Curiosity is the important precursor to any organic and lasting learning. In mathematics, a subject riddled with much anxiety and trauma, it is even more so.

That word is, unsurprisingly, extinct. The “c” words replacing it are compliance and competition. Strange, because students worldwide are finally fed up with this toxic environment of learning — constant testing.

But, math education — intentionally — lives in its own bubble. It rarely tempers its offering with the larger trends in education. It’s hitching its wagon to ideas that centre whiteness and conservatism, covering it all up by ensuring that conferences have BIPOC keynote speakers — who, through historic academic segregation, are invariably relegated to talk about equity issues primarily.
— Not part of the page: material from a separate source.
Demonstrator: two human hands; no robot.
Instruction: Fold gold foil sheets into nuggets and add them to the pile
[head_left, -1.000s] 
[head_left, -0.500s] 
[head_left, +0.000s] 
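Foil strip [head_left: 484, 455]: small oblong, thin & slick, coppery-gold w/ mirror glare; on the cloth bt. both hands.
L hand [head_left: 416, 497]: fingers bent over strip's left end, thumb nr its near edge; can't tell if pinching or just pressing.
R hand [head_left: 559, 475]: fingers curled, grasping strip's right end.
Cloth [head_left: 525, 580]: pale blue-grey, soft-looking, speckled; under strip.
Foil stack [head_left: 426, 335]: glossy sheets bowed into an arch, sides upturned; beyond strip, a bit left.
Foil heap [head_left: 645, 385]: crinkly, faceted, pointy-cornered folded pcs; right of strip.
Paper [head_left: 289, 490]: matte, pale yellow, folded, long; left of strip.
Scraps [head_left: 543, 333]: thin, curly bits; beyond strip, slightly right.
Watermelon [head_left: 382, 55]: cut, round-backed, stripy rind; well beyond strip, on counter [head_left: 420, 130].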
Equity died just recently when NCTM put out a position paper on Culturally Responsive Mathematics and couldn’t collectively muster even a token use of the word history in the entire paper based on “culture”…

The current system cannot be saved — and it shouldn’t. It’s only benefitting those who don’t need benefitting — companies, organizations, and edu-celebrities of varying tiers.

It’s a corporate model to fit the corporate model of society — which ironically goes unchecked for how exhausting and unfulfilling it is becoming. It’s obsolescence might not be on the horizon — yet — but its deleterious effects on the mental health of students are in full throttle.

In irony that not even Shakespeare could have penned, simple attention to the awe, joy, wonder, magic, and beauty of mathematics could have thwarted this path.

But mathematics education didn’t take that path…

…and that has made all the difference.

Lamentably.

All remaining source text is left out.